Hearing held to discuss SF Hunters Point toxic cleanup discrepancy

SAN FRANCISCO (KGO) -- Hearings held Monday called for the retesting of the Hunters Point Naval Shipyard after allegations surfaced of fake soil samples that were collected.

The company in charge of the cleanup has offered to pay for and hire an independent contractor to prove their work was valid.

RELATED: Whistleblowers say they were 'puppets on a string' falsifying toxic soil reports at Hunter's Point Shipyard

"I want to say on the record, unequivocally, that I want the U.S. Navy to commit to testing parcel A," said SF Supervisor Malia Cohen.

Cohen represents the Hunters Point neighborhood, which for decades has been undergoing testing and removal of toxic materials left behind by the Navy.

But recent allegations of improper cleanup by outside firm Tetra Tech has an entire community demanding an investigation.

"We've been saying that the data that was being collected was fraudulent, we've been saying that the Navy has been lying to us, that their contractors are lying to us," said Bayview-Hunters Point community activist Michelle Pierce.

RELATED: Firm responsible for cleanup at Hunters Point Shipyard to pay for soil retesting

Two whistleblowers have admitted to and been convicted of faking soil samples and falsifying records to demonstrate that the radioactive waste from ships involved in nuclear testing was being properly handled.

Bert Bowers is a third former worker for Tetra Tech. He was a radiation safety officer for the company for 10 years. He was terminated in 2011. "We caught them, but by the time we caught them, we were kicked off the project," he said.

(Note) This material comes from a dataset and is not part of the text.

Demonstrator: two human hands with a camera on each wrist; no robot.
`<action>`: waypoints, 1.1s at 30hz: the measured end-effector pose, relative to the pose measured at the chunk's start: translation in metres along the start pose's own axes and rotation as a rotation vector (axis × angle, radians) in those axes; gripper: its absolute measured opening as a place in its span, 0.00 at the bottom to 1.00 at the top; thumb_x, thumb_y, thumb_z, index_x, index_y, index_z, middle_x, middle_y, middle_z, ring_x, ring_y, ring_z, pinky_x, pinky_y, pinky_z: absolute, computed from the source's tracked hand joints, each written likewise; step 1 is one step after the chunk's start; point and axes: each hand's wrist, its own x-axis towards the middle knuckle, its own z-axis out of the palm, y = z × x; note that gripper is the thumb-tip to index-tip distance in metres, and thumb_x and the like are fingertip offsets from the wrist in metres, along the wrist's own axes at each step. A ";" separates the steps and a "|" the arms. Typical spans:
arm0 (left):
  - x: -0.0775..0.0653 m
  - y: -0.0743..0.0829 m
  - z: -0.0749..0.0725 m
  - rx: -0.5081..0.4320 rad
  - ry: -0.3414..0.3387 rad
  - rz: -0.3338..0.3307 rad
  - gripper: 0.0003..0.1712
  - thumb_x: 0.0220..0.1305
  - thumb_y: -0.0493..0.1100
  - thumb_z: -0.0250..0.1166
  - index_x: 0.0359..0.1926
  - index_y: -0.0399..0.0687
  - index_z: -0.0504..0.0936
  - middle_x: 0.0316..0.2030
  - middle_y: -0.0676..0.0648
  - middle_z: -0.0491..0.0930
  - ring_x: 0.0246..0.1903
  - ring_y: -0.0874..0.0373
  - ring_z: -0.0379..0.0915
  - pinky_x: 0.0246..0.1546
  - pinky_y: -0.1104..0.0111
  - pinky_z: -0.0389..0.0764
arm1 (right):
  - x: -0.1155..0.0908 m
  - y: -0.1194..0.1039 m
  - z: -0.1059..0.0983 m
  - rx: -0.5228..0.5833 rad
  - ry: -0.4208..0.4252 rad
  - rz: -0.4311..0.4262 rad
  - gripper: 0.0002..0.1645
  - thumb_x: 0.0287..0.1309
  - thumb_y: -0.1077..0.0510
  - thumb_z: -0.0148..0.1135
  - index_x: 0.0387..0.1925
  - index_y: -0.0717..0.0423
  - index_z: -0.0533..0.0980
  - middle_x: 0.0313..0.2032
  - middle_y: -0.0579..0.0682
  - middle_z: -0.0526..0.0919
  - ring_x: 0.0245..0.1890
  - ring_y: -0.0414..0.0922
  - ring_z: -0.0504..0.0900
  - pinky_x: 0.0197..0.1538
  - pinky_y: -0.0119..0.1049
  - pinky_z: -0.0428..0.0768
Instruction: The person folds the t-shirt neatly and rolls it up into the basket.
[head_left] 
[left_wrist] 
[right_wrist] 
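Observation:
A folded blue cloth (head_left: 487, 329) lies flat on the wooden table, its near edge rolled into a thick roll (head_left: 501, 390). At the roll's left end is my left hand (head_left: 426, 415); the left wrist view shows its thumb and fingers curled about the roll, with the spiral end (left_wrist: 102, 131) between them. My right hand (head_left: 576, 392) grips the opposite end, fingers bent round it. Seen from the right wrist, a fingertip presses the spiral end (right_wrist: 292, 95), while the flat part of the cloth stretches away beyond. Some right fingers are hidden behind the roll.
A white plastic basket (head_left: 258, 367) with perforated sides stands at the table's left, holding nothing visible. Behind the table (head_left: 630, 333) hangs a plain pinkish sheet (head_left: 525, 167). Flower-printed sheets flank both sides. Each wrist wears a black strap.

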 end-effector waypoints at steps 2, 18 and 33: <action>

Tetra Tech has received hundreds of millions of federal dollars to perform the work. The company is now offering to pay for and hire an independent contractor to do the re-testing.

RELATED: Navy re-examining clean-up at Hunter's Point Shipyard

"Tetra Hech, again, stands behind the work that it has done. It performed the services that it was contracted to do to the standards that were set by the Navy under the contract with the Navy," Senior VP and General Council for Tetra Tech Preston Hopson said.

Today, the area has the largest redevelopment project in the city.

"We were being told, oh no, you're safe, it's OK for the children to play outside. I'm living witness, thus far, we were not safe," said activist and Green Action spokesperson Marie Harrison.